I am still on my quest to find a good rose–no longer an oxymoron! I have found several out of the last eight I have purchased. This one, from the Cotes De Provence is very light in the glass, almost pink but it is freshly bursting with summer fruit. It has a nose that is sweet but the wine is not! It is quite dry and nicely acidic making it pair well with a lot of foods.

In the mouth it is juicy and plump being made of 35% Grenache, 25% Syrah, 20% Cinsault (pronounced Cin-So) 10% Cabernet Sauvignon, 5% Mourvedre and 5% “other grapes.” It tastes like Grenache with its fruitiness and simple quaffing pleasantness.

This wine paired well with grilled salmon with lime butter cutting through the fatty fleshy Salmon and cleansing the palate for the next bite. This was a $9 bottle and was just plain chilled, summer pleasure. Raise a glass.

Wine Trip to Minnesota–sort of (PB)

I spent about a week out in Minneapolis visiting three of my six grandchildren, my wonderful daughter-in-law and my son–“billy” of this blog. Wine of course figured heavily into the visit since I see my son so rarely. We had a great time playing golf and drinking some nice wine as well as participating in a wine tasting at the new Wine Styles shop in Chanhassen, Mn.

“Wine Styles” is a relatively new franchise idea to market wine for the average consumer. The store’s wines are under $25 and arranged according to “style!” Big signs mark sections of wines sorted by their style--“Bold” “Sweet” “Crisp” “Fruity” etc.

It’s a great idea taking a lot of the guess work out of wine shopping. After all, not everyone has the time, the inclination or the desire to study wine as we at the Wine Cask Blog do. Tara, the store’s owner, Chanda and Kelly are hospitable hostesses and unpretentious to boot. The tasting was a bunch of fun and we met some great people. (There was a reason Jesus turned the water into wine at the wedding at Cana...)

If you’re ever in the area, stop in and say hello to these fine women. Customer service is at a premium these days as illustrated by my visit to another wine shop right around the corner from Wine Styles. This shop is a Wine Spectator affiliated store and has a great selection but...

I walk in and ask the attendant behind the register if they sold newspapers in the store since I was looking for a Wall Street Journal. Understand there was NO ONE else in the store and he wasn’t doing anything but standing looking bored. His reply seemed like he was annoyed that I would trouble him with such a question.

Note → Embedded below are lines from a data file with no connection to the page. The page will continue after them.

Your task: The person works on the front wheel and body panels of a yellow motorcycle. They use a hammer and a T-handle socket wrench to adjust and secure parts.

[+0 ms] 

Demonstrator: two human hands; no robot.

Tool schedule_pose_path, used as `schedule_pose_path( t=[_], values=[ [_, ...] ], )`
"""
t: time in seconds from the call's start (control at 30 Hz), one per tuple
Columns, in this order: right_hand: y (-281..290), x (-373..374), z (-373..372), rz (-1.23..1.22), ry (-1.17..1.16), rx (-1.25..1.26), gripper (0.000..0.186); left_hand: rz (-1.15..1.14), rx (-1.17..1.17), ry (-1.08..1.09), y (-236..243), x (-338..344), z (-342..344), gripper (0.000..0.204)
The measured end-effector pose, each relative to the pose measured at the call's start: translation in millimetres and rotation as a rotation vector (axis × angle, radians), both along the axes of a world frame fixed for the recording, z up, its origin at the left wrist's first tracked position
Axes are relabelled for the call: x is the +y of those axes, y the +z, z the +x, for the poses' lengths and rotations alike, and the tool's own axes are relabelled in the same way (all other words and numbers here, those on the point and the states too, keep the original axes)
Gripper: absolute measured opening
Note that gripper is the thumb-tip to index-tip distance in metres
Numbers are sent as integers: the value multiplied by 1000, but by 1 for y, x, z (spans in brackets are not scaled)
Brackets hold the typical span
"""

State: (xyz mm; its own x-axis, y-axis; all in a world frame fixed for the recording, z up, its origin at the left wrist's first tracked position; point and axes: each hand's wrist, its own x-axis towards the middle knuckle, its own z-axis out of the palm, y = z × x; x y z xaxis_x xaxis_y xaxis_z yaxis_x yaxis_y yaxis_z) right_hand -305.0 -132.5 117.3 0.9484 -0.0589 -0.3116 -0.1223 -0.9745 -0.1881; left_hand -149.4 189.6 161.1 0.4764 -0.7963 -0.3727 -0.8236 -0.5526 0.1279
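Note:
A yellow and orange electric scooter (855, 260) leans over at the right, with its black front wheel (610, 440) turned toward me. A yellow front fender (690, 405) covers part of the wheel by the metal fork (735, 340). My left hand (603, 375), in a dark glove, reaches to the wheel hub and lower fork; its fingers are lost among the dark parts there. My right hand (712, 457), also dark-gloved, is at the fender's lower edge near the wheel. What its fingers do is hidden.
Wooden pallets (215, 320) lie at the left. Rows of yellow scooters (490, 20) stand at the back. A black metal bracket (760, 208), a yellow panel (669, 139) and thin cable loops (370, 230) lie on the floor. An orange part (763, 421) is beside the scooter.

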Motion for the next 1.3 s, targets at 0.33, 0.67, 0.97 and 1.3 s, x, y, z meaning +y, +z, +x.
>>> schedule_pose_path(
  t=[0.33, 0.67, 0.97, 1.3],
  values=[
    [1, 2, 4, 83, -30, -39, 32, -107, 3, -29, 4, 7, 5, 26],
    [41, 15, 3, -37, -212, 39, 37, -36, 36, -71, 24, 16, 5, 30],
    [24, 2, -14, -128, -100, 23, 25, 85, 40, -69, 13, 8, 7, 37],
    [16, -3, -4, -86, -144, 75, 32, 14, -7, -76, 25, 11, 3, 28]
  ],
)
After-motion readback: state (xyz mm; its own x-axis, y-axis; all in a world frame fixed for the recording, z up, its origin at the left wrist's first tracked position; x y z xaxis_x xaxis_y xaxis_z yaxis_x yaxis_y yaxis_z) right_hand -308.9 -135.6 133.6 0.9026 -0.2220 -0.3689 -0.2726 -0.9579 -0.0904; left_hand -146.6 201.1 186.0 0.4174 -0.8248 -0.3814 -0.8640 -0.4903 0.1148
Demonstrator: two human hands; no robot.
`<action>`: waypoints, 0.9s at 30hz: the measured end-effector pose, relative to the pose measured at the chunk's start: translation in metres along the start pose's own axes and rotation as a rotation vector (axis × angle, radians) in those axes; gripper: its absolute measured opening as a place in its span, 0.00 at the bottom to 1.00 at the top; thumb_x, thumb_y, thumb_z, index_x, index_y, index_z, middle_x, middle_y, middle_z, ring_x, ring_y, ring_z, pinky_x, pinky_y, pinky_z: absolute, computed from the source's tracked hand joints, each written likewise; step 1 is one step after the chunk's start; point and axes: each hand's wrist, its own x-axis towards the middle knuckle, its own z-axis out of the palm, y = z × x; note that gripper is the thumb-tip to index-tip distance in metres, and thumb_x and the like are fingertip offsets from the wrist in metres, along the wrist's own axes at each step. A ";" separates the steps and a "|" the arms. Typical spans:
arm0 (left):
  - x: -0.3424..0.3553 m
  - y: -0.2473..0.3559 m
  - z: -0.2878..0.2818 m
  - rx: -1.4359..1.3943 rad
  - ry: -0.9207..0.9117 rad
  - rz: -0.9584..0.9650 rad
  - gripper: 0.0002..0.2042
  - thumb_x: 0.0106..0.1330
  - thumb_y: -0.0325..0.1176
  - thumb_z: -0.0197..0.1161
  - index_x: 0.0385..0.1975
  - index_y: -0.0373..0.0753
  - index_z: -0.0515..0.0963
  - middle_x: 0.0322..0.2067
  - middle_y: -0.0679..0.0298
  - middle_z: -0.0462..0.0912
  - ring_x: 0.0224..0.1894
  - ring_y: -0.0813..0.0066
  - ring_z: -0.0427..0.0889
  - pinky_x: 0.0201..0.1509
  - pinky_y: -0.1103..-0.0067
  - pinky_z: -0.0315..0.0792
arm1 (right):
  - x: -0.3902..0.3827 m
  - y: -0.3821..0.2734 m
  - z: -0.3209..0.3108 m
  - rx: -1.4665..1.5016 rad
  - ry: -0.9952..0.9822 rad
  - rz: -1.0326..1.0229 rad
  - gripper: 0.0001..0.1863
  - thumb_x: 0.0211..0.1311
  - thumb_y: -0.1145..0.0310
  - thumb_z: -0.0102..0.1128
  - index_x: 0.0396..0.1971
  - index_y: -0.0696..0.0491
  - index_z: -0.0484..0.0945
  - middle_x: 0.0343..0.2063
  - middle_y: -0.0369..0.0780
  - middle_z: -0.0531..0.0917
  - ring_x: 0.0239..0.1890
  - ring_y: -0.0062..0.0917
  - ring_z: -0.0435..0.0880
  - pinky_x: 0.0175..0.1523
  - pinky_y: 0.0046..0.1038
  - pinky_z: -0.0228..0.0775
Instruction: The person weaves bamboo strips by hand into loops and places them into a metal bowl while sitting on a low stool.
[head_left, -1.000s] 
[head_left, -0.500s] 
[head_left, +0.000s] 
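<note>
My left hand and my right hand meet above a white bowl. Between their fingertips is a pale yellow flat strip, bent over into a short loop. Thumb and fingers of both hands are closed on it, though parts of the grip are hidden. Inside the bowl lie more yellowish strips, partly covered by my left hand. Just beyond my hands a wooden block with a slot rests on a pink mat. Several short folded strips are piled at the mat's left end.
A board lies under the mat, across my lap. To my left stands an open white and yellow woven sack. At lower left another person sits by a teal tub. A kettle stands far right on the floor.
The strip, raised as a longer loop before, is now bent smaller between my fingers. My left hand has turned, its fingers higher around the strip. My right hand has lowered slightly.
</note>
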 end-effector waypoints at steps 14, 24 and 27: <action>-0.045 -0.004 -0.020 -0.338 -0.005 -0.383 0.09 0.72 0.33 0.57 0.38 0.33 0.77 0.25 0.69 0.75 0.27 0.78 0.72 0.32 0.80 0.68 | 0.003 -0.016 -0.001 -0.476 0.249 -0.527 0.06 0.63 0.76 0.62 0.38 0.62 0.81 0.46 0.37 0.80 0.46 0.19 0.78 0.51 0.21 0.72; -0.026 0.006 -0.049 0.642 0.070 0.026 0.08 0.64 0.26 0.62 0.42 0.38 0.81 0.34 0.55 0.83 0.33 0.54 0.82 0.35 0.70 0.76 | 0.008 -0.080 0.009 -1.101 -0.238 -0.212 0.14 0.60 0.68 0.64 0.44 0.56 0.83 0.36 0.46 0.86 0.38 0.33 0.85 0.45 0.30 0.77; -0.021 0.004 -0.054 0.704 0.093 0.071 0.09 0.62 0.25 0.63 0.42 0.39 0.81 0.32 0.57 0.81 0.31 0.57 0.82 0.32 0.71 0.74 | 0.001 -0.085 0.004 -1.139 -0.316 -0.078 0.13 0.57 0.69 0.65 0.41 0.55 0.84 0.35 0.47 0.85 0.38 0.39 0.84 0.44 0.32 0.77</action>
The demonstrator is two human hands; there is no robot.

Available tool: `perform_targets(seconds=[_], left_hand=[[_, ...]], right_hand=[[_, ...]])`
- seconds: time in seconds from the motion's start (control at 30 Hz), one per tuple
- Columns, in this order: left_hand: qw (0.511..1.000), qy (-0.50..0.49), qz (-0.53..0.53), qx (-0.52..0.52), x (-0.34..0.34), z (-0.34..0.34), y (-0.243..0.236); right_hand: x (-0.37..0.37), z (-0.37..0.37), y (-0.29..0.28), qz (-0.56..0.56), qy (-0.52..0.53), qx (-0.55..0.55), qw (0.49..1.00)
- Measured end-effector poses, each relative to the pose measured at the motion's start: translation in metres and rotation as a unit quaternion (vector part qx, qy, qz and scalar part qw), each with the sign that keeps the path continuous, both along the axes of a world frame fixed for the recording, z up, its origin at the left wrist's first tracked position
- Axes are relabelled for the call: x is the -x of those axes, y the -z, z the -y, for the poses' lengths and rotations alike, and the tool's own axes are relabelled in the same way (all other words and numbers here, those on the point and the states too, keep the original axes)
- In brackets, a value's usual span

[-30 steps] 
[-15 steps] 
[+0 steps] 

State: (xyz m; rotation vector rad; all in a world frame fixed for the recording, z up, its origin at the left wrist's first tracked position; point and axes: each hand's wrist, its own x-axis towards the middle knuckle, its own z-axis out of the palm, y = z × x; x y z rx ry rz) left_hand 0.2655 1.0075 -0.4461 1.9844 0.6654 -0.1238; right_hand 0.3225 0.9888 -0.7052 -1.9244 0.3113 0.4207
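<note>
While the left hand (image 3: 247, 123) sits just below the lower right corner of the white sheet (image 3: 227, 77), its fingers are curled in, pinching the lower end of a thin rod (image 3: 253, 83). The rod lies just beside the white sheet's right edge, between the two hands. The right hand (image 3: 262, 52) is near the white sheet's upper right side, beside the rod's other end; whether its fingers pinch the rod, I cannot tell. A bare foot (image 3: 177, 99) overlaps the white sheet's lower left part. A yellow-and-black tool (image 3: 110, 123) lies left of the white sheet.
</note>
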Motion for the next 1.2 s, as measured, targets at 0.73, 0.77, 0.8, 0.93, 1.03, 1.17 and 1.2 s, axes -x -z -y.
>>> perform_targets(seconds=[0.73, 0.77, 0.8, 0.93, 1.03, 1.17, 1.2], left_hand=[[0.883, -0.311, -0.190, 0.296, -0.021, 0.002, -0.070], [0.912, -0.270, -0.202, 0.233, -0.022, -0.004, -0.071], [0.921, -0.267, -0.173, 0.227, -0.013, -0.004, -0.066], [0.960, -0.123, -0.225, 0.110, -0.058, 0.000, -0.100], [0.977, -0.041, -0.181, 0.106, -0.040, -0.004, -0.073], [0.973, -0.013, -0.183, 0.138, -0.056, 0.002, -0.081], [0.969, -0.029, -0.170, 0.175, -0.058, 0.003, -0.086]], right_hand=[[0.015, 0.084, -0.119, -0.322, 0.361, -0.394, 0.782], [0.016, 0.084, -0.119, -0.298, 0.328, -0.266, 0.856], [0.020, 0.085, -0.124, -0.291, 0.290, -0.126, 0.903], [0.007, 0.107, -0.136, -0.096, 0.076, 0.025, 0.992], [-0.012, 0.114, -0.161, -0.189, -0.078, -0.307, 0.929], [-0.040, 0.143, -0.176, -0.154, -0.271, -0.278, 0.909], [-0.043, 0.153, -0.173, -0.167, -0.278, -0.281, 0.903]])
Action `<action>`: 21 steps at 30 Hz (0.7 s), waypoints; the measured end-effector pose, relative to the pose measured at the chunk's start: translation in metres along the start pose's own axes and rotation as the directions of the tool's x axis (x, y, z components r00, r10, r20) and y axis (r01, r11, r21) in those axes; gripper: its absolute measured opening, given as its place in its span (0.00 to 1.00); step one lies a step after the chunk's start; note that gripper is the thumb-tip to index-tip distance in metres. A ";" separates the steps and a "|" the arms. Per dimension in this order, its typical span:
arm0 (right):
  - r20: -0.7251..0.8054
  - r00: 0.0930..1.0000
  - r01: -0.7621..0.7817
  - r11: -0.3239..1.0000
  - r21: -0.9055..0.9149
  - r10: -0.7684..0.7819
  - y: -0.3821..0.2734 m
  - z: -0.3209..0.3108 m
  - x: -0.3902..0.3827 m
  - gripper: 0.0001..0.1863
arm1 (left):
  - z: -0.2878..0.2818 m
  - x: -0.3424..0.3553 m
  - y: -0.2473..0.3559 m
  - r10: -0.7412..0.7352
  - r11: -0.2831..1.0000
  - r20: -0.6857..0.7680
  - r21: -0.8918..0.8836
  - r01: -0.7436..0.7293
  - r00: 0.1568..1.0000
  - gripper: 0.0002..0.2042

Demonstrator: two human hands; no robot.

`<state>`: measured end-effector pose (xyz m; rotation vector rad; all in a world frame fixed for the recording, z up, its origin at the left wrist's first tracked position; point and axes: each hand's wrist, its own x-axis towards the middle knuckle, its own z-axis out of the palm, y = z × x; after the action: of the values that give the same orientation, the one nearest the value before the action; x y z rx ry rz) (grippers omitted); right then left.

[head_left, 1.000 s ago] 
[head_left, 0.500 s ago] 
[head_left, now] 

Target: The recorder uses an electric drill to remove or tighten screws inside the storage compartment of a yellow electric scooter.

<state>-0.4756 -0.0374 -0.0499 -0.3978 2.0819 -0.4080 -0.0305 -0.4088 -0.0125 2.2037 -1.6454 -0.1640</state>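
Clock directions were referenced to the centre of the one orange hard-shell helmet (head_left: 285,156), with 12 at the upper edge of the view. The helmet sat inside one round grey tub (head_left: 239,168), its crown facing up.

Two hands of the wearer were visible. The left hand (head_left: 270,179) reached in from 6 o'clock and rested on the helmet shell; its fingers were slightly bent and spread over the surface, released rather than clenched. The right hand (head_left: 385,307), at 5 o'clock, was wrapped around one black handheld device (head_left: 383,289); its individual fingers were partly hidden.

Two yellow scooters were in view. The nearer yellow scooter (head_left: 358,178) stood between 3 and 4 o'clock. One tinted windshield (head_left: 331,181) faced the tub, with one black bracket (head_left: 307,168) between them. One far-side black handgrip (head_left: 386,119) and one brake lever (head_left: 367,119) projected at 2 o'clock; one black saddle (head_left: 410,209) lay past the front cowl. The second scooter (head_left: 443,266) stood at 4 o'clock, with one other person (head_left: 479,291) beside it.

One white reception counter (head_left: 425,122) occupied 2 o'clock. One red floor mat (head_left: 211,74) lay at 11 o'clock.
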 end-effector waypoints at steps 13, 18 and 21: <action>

What he didn’t know was that I was there to shop for wine as well and since I was leaving for home, I was ready to spend some decent cash on three bottles to take with me; bottles that I can’t get in my part of the country; bottles that usually are fairly pricey.

As I was glancing at their selection of white Burgundies ($45 and up) I realized I was annoyed at his response to my question about the newspaper and decided I didn’t need to spend my money at his store.

I hope shop keepers who read this blog take this to heart; CUSTOMER SERVICE MATTERS TODAY!